About this task: Would you please transcribe, exactly as written, the lines of the entries below starting at the one that holds "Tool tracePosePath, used" and ending at the one that holds "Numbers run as", both included?

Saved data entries
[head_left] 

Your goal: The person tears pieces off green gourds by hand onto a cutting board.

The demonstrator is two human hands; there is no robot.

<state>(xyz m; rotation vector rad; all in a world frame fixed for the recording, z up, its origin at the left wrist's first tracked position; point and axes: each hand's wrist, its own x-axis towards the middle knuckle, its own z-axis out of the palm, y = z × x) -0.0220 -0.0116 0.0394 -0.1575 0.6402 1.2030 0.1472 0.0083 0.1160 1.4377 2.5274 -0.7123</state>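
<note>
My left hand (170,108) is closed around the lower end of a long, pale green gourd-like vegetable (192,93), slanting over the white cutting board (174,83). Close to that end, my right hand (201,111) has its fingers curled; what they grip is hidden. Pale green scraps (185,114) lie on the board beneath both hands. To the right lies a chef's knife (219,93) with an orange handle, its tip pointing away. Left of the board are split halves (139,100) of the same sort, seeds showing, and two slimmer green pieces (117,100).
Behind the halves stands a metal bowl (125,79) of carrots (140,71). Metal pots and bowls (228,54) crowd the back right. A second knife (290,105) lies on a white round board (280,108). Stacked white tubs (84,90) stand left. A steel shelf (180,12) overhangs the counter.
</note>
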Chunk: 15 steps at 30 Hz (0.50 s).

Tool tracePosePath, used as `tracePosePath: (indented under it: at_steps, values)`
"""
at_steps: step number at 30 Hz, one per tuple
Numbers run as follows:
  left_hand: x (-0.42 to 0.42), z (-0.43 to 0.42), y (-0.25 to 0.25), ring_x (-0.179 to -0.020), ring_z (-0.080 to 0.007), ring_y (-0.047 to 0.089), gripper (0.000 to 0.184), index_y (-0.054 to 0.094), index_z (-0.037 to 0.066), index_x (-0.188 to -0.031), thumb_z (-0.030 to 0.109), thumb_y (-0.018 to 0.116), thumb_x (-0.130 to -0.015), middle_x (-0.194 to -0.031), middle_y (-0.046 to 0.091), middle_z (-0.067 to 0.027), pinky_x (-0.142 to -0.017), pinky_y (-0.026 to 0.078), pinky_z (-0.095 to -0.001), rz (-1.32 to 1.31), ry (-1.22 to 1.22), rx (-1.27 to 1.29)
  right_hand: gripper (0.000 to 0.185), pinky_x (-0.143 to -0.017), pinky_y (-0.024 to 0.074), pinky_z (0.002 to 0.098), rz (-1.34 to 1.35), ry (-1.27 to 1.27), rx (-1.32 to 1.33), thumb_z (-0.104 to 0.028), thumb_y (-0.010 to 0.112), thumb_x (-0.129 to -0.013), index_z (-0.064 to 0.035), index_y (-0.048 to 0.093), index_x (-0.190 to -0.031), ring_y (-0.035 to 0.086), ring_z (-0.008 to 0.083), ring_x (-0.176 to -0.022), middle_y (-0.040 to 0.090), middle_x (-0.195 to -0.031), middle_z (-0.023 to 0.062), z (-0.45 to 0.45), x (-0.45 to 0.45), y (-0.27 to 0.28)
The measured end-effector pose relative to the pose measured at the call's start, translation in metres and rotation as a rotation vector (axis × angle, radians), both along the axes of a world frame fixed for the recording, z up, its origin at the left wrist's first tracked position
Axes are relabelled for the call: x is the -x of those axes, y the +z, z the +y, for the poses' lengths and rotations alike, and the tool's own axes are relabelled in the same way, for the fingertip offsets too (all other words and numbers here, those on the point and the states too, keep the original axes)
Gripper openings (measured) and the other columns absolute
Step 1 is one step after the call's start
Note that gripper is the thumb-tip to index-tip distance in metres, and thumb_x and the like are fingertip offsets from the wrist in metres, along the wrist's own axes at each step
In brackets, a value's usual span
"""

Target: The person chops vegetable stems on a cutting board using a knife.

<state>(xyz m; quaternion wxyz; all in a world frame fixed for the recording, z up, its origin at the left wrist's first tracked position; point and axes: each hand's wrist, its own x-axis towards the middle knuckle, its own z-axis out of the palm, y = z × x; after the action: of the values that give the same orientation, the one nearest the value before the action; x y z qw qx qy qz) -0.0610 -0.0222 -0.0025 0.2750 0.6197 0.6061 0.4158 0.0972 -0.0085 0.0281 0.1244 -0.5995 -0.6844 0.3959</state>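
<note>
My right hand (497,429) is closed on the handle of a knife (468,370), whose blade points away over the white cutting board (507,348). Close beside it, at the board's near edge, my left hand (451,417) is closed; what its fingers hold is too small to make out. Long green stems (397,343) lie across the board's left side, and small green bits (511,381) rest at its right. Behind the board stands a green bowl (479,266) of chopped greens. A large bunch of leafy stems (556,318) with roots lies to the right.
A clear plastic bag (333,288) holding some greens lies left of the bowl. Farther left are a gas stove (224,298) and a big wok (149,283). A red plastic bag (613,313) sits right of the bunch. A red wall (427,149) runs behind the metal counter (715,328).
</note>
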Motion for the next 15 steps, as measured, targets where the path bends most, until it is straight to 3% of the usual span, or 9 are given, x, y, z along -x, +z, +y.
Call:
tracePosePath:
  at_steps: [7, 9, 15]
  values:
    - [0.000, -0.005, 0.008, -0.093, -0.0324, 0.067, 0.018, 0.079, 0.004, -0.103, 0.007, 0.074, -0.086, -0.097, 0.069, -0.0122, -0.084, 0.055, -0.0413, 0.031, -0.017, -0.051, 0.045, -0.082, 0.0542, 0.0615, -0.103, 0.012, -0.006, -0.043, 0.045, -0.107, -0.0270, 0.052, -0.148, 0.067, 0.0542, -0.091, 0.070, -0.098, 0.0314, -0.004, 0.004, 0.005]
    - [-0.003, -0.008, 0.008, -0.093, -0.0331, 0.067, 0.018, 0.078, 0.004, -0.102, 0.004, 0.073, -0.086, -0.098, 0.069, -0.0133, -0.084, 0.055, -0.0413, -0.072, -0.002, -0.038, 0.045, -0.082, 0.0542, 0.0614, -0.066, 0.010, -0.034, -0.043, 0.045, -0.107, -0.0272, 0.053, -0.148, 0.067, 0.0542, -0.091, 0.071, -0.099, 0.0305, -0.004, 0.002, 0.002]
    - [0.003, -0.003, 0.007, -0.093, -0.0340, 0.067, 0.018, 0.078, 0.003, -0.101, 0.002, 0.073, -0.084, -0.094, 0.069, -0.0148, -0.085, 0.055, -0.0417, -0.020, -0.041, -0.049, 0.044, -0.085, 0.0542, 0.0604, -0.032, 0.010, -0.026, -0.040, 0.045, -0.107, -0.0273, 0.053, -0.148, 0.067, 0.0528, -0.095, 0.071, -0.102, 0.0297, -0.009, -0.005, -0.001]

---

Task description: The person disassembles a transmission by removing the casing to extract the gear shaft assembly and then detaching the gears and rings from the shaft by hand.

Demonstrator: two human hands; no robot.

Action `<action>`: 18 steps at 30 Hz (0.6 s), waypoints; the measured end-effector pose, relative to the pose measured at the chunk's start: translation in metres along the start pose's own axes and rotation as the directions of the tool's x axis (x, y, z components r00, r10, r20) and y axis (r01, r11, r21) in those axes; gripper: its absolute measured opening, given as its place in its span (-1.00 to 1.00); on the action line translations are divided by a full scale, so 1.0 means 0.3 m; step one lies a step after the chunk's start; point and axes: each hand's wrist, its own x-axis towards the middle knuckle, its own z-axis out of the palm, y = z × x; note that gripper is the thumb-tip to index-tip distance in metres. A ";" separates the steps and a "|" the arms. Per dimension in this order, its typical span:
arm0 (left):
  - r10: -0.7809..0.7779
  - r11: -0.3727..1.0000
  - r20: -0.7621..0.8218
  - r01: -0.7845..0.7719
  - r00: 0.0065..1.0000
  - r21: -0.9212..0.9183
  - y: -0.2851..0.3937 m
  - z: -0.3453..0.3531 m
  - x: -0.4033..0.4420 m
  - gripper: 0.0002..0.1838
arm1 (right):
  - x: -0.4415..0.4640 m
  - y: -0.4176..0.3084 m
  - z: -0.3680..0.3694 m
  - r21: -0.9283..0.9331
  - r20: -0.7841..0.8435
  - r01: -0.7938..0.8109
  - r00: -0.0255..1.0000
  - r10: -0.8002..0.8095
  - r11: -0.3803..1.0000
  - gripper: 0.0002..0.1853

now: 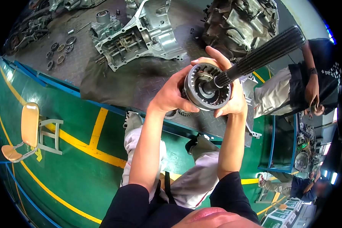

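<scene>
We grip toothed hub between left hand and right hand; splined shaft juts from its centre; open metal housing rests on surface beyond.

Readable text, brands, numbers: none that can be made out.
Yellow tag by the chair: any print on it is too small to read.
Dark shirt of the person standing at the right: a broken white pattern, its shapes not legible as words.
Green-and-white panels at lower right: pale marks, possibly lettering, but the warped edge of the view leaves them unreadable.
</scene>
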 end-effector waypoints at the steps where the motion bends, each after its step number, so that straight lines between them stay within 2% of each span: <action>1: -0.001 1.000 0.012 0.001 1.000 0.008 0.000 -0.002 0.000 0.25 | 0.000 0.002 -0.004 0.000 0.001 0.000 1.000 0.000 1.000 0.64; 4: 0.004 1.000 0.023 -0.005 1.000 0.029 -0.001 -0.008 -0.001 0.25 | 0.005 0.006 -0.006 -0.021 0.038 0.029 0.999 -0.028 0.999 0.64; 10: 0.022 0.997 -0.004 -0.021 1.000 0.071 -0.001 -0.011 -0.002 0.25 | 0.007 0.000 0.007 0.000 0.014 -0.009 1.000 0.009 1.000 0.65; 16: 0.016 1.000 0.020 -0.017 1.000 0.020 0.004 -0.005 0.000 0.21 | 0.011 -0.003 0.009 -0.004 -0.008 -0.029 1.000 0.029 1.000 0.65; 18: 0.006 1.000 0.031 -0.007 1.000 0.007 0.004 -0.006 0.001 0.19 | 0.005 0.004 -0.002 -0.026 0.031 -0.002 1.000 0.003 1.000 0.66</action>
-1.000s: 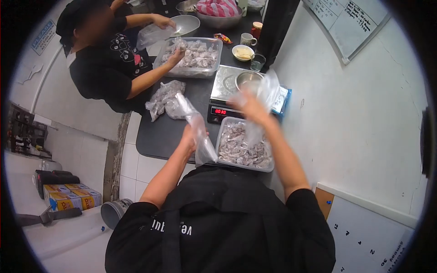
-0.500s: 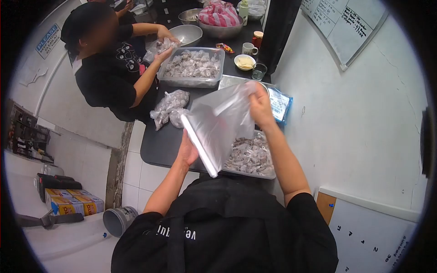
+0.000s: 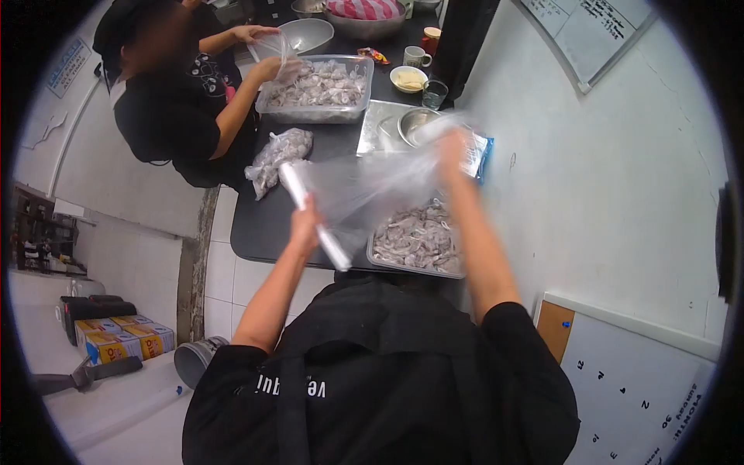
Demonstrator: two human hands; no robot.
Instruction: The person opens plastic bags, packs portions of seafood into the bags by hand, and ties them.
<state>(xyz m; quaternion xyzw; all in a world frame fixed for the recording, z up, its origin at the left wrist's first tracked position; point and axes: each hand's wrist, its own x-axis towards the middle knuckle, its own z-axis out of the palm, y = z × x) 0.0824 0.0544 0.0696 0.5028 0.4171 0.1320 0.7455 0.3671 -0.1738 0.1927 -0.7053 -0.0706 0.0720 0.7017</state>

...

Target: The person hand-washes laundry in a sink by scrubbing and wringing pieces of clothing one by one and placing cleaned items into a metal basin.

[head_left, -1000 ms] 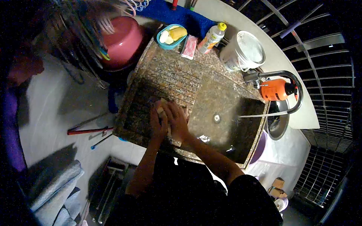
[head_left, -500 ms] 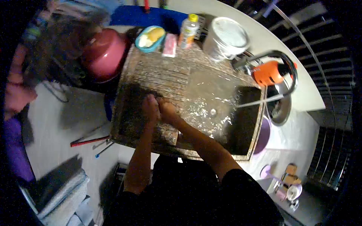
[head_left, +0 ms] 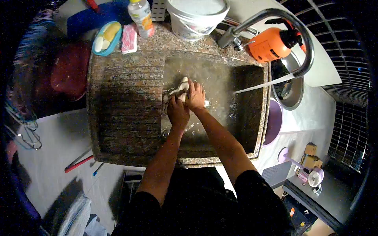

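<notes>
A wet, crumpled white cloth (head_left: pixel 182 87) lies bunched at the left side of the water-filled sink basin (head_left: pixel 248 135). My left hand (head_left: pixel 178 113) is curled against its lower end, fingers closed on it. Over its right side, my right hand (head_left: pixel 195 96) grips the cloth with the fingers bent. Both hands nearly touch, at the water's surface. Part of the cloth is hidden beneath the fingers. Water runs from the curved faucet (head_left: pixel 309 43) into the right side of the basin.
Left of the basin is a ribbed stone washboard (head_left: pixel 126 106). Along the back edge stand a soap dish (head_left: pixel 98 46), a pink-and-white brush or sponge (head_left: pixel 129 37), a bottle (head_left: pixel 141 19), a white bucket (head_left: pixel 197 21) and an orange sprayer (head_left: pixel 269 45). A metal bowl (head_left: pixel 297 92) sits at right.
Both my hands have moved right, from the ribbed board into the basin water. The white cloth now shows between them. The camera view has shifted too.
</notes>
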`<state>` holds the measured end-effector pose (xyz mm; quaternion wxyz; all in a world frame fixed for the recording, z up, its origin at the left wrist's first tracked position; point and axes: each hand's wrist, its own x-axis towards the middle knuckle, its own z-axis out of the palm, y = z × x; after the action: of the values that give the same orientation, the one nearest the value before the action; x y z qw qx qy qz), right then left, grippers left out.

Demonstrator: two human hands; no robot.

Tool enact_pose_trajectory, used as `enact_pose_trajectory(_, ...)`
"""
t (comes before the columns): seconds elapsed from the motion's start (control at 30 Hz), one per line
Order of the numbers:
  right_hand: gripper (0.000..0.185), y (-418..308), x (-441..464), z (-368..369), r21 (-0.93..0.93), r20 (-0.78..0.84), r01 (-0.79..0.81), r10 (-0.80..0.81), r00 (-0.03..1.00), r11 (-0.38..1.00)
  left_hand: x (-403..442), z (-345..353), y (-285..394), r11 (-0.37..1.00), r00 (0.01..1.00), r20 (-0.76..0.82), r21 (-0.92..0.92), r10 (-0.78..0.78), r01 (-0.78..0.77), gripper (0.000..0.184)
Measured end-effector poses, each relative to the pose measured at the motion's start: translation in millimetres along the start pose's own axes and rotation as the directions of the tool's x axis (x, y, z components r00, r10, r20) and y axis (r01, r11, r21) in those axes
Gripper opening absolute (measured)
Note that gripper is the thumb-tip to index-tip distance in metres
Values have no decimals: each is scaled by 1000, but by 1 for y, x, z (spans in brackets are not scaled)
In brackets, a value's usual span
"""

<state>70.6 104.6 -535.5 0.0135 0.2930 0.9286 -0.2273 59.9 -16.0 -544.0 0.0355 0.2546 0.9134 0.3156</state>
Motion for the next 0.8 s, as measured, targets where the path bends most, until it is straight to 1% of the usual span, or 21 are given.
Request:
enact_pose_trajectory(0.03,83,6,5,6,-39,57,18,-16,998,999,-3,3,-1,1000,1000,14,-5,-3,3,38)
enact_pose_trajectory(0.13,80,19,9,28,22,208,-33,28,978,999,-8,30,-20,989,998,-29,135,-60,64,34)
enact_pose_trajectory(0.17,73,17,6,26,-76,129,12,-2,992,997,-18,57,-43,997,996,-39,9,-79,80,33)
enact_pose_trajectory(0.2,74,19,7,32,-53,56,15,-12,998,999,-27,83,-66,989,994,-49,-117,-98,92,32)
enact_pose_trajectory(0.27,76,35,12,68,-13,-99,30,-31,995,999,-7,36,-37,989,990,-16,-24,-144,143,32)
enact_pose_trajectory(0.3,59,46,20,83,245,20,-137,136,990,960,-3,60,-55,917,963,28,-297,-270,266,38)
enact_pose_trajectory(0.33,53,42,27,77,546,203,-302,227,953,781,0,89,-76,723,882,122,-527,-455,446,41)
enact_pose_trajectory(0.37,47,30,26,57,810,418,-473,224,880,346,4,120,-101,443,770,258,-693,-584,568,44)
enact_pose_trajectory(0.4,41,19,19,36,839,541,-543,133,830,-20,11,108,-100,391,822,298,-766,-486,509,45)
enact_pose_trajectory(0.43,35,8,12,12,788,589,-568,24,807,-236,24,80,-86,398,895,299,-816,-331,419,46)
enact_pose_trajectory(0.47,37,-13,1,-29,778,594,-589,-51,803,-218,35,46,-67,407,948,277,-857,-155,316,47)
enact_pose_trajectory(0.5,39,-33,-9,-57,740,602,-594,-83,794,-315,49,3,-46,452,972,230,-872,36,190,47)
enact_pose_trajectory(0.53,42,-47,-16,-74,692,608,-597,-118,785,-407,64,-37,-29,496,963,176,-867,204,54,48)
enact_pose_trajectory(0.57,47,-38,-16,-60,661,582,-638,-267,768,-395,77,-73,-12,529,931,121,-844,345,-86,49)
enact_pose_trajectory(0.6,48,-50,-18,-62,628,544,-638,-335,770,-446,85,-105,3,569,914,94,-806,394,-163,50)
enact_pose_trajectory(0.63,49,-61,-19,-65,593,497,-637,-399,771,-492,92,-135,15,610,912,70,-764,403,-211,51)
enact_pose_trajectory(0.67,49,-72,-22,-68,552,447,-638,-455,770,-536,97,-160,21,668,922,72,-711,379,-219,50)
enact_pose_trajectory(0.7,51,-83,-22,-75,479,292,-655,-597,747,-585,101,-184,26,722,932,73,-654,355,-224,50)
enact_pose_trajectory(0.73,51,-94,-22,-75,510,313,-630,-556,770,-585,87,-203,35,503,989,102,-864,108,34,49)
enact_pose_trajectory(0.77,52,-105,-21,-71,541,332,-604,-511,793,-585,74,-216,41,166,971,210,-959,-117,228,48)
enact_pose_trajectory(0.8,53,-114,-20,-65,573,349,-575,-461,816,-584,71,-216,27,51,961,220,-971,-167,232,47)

Reply:
Tool tracePosePath, used as `tracePosePath: (indented under it: at_steps, values)`
"""
at_steps: step number at 30 Hz, one per tuple
Numbers run as follows:

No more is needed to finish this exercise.